Today in his Gospel Jesus tells one of his educational parables, the parable of the sower going out to sow seed, which teaches us the secret power of the seed. With this parable starts a group known as the parables of the kingdom, followed by the parable of the weeds among the wheat, the parable of the mustard seed,  the parable of the yeast, then a treasure buried in a field, a merchant searching for precious stones, and a net thrown into the sea, which collects fish of every kind. We will be reading these parables on the coming Sundays.

In our Gospel´s reading (Matt 13: 14-15) Jesus quotes Isaiah 6: 9-10, “You (people) shall indeed hear but not understand, you shall indeed look but never see. Gross is the heart of this people, they will hardly hear with their ears, they have closed their eyes, lest they see with their eyes and hear with their ears and understand with their hearts and be converted, and I heal them.”

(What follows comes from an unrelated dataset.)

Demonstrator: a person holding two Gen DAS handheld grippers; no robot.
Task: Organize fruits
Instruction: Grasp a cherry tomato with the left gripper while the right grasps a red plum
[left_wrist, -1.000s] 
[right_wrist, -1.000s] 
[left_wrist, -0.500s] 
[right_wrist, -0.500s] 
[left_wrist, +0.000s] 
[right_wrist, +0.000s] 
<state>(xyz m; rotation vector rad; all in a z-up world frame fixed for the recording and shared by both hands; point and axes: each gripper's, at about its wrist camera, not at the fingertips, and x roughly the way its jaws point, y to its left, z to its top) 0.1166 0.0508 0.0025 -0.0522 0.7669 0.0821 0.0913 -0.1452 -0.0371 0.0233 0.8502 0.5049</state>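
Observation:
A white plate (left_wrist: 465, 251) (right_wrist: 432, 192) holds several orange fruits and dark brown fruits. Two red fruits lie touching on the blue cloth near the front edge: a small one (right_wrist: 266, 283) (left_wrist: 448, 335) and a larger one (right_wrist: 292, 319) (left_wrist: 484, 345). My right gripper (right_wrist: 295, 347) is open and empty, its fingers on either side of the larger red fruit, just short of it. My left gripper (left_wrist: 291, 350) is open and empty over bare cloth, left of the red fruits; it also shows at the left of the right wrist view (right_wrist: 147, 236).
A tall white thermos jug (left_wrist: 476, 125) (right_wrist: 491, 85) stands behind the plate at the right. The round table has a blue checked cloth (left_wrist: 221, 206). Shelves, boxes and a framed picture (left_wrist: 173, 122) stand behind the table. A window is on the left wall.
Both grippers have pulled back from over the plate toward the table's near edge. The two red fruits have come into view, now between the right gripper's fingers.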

Our question to this difficult passage is: “Was Jesus speaking in a literal or figurative way?” In the passive tense used in the Greek translation of the Hebrew Old Testament, this Isaiah´s paragraph signifies that God does not intentionally harden people´s hearts. They themselves have become stubborn and closed their hearts to God´s voice. God does not have to harden their hearts because it is Israel which has done it themselves by their disobedience. The natural consequence of being disobedient was punishment, but God´s interest was his people´s salvation, not condemnation.

When Jesus told this story, it was a time when many people, even those among his listeners, were rejecting his teaching; so this parable speaks of the power of God´s word to find in a human heart the expecting results; like saying, “I toss lavishly the seed, and it is up to you to let it grow.” When the Palestinian sower spread the seed all over, the earth was plowed up, making the seed to land in different places: on the path, on rocky ground with little soil, among thorns, and finally on deep and rich soil. The image is obvious and clever: if there are not satisfactory conditions for the seed, there are not positive results for growth.

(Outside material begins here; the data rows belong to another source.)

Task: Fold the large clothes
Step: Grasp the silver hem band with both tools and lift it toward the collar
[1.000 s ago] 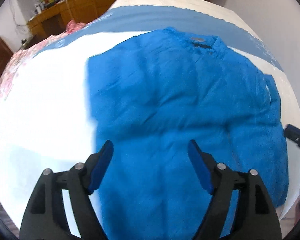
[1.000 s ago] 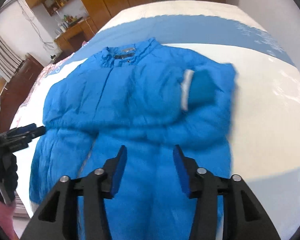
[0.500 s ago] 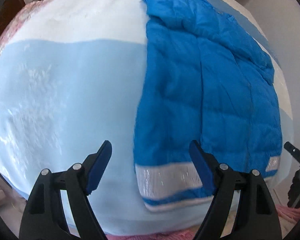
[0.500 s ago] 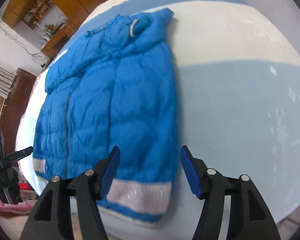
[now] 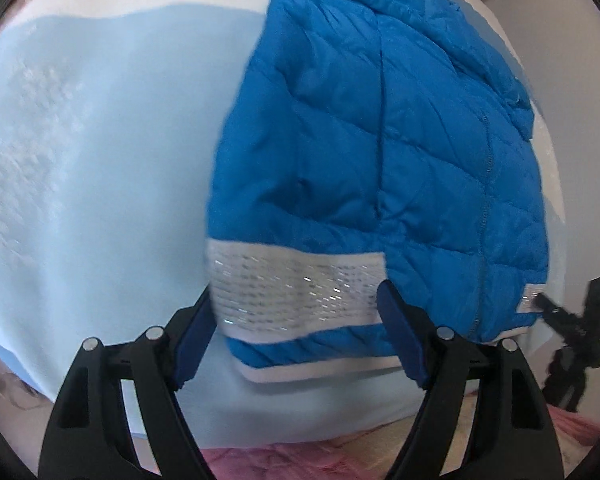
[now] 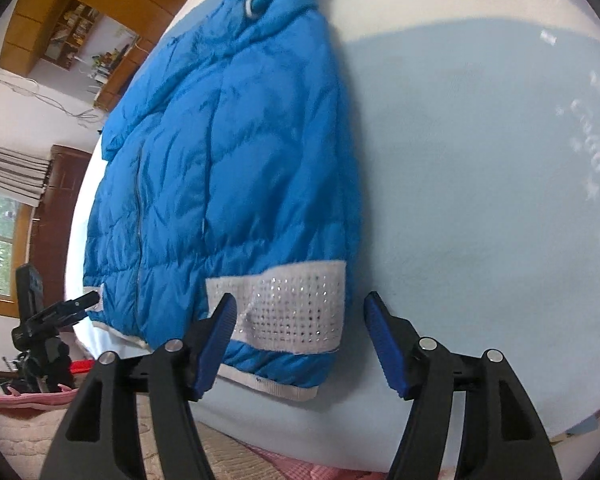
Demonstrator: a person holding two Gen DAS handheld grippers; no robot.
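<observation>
On the bed (image 6: 480, 160), laid over its pale blue and white cover, the jacket (image 5: 380, 140) lies flat with its collar far from the cameras and its hem at the near edge. It is a quilted, puffy blue garment, so it will likely be light for its bulk, soft and springy, with a slick shell that may slide on itself and puff back open after a fold. A sparkly white band (image 5: 300, 288) runs across it just above the hem; this looks knitted, firmer and less slippery than the shell, which makes it the better place to pinch.

The left gripper (image 5: 296, 320) hangs over one hem corner, its jaws spread wide and just closing a little, the band between them but not pressed. The right gripper (image 6: 298, 340) stands over the other corner, jaws spread and just opening further, the band (image 6: 284, 308) between them too, also untouched. Each should bite deep into the band and hem together, taking both layers, since a shallow nip on the padded shell would probably slip.
</observation>
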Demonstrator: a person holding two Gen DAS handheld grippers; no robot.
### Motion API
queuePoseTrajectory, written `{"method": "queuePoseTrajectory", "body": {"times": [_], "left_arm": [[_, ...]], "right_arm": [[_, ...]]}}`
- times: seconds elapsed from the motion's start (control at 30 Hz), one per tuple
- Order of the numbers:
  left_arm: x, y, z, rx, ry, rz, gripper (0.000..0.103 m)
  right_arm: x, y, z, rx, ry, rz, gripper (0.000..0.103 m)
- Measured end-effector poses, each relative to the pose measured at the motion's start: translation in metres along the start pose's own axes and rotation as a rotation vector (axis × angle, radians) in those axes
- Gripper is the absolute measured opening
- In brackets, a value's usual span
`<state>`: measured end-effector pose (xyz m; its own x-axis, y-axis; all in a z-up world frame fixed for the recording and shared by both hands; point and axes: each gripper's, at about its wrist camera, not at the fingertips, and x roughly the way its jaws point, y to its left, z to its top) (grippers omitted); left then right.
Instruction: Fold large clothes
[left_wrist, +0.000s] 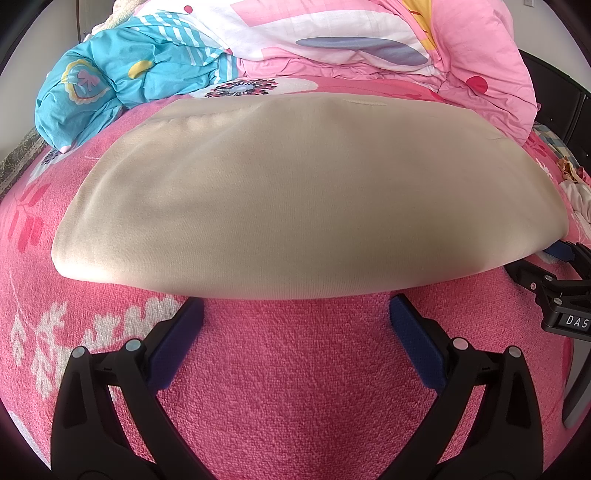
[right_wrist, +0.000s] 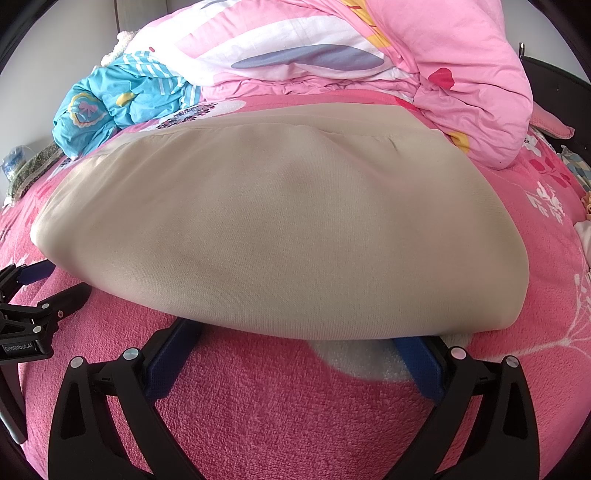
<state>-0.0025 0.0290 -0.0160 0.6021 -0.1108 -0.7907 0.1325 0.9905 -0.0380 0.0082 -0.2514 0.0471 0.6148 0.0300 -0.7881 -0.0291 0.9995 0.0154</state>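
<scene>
Item: beige knit garment (left_wrist: 295, 199), large, already folded into a flat, thick rectangular bundle. Loc: centre of pink terry bedspread (left_wrist: 295, 369); near folded edge faces both grippers, far hem toward the heaped bedding.

L gripper (left_wrist: 295, 314): jaws spread wide, holding nothing; blue fingertips (left_wrist: 184, 314) sit at or just under the near edge, left-centre portion. R gripper (right_wrist: 303, 339): jaws likewise apart, empty; tips go under the near edge toward the garment's right corner. Each gripper shows at the margin of the other's view, so they sit side by side along the same edge.

Bkgd: pink patterned quilt (left_wrist: 461, 55) bunched behind; turquoise printed bedding (left_wrist: 110, 85) back left.

Step, est.: take the near edge for another fold. Method notes: push tips further under so all layers are caught, not just the top ply; close both sides together; lift level, carry the edge to the far hem w/o dragging lower layers; keep grippers well apart so the fold line stays straight.
</scene>
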Motion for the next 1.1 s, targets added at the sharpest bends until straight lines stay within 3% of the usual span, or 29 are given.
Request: {"method": "queuePoseTrajectory", "body": {"times": [1.1], "left_arm": [[0.0015, -0.0001, 0.0019, 0.000, 0.000, 0.000, 0.097]], "right_arm": [[0.0004, -0.0004, 0.0001, 0.000, 0.000, 0.000, 0.097]]}}
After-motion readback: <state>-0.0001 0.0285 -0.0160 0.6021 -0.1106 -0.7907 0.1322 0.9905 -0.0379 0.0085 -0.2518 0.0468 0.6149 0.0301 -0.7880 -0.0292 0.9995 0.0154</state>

Normally parables do not need explanation; but it is Jesus himself who explains this first parable of the kingdom. His word could fall on hard hearts, or when welcomed for a time then is forgotten because of worries; it could grow strong but something could happen and is choked off for any reason; but if we are open to Jesus´ message, we allow it to grow, like the rain that brings about desired results in fertile soil. The teaching of the parable is a combination of the power and effectiveness of God´s word, and the human willingness to accept it. This parable continues to speak to us and challenges us today.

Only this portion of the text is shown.